Is too much change too much?
Business as usual is giving way to constant change. Can the human brain adapt to accept relentless change as the new normal?
In Brief
- With Change as Usual replacing Business as Usual across industries, professions and sectors, agile workers are in demand.
- Our default reaction is to respond to uncertainty as a threat, which works against agility, reducing mental flexibility.
- Experience, psychological practices and certain management approaches can help.
By Thea O’Connor
When organisational change consultant Michelle Gibbings worked in the corporate sector in 2014, a restructure every three years was typical. “In some sectors today, they are happening every year,” she observes.
More than one-third of Australian companies – and 48% of larger companies – are looking to implement restructuring, specific performance improvements or turnaround initiatives in the next three years, according to KPMG’s 2017 Evolving Deals Landscape survey. A 2017 McKinsey Global Survey of 2546 advanced manufacturing executives concluded these industry sectors “will see more disruption within the next five years than in the past 20 years combined”. McKinsey recommended identifying workers who can thrive in the face of ongoing change.
“To stay of value in the market place, you need to be re-skilling, fast.”
With technology and other factors speeding up the pace of change, employees need to remain on their toes. “I tell my team that everything I know today will be redundant in three to five years,” says David Brown, human capital lead for Deloitte Australia. “To stay of value in the market place, you need to be reskilling, fast.”
Such mental agility sounds admirable. But the sort of frequent change Brown describes represents a significant challenge to the human brain, says neuroscientist Dr David Rock, director and founder of the NeuroLeadership Institute. Your brain has a default tendency to respond to change and uncertainty as a threat. Employees who are anticipating organisational change and are waiting to hear their fate, experience increased physical and mental health symptoms, according to several large-scale studies.
Overcoming instinct
Can the human brain be trained to overcome its survival instincts and stay clear and calm when faced with the unknown?

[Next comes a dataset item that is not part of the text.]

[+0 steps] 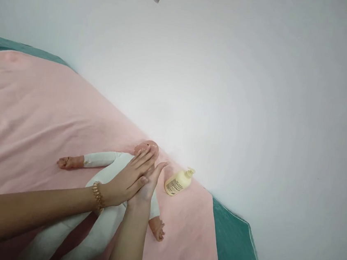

In his book Your Brain at Work, Rock argues that there are five domains of social experience that the brain treats the same as survival issues. These are summarised in the acronym SCARF: status, certainty, autonomy, relatedness and fairness. Threaten any of these, and you can put workers into a state of fight or flight.
A 2005 brain imaging study found that even a little ambiguity is enough to light up the amygdala, known as the anxiety centre of the brain. When we don’t know what’s going to happen next, stress levels go up, putting us into a state of high alert just in case danger lurks.
And that state of high alert takes mental resources away from parts of the brain responsible for higher order functions such as learning and remembering new things, processing ambiguity, changing direction in the face of new information, forecasting and planning. So workers need to avoid the threat response and put the prefrontal cortex (PFC) back in charge.
Research demonstrates that specific practices can help to keep the limbic system in check. Noticing and labelling negative emotions, re-appraising a situation by normalising it, seeing the situation from another perspective, and cognitive behavioural therapy are some techniques proven to help people better tolerate uncertainty. Mindfulness – the practice of bringing one’s attention back to the present moment, and noticing feelings, thoughts and sensations without judgement – also helps, says Monash University Associate Professor Dr Craig Hassed. And some people get a “buzz” from constant change: they are naturally comfortable with risk and uncertainty, or score high on the “openness” scale of personality which indicates a propensity to seek out new and challenging experiences.
So it is possible to keep threat reactions at bay when dealing with lots of change. But it’s not necessarily easy, especially when left-of-field changes surprise you.
Jeffrey Bess, managing director of Brisbane-based engineering firm Projex Partners, has three integrations under his belt and is working on more. He has felt shock, fear and anger in response to business challenges he didn’t see coming. “I’ve learnt how much damage you can do if you just roll with your immediate reaction,” says Bess. “Emotional intelligence, the ability to tone down your original reactions and take a more measured response, is key. It’s up to you whether any negative initial response lasts a minute or a month.”
Practical steps to support change
Managers, who are at the frontline of implementing workplace change, have to deal with people of all temperaments. Regular updates are critical. Managers can stop communicating right at the time when people most want clarity, says Rock. Here are some ways to support teams going through transformations:
· Create opportunities for employees to contribute ideas about key elements of the change process. This is vital as it increases workers’ sense of control, says Gibbings. “Employees then feel more accountable for making the change work.”
· Rather than expect all workers to be as nimble as each other, Bess recommends accepting the variability in team members’ reactions. “It takes all types to deliver,” he notes.
· Use language people understand. Bess and his team talk about organisational change as managing the risk they won’t survive; engineers are comfortable with risk management.
· Draw on the SCARF model to compensate workers for what they’re losing. Rock suggests workers having to forsake their private desk for an open-plan space might be offered more flexibility in hours, for instance.
· In times of stress, ensure workers prioritise sleep, exercise and short breaks.
Thea O’Connor is a health and business writer, presenter and coach.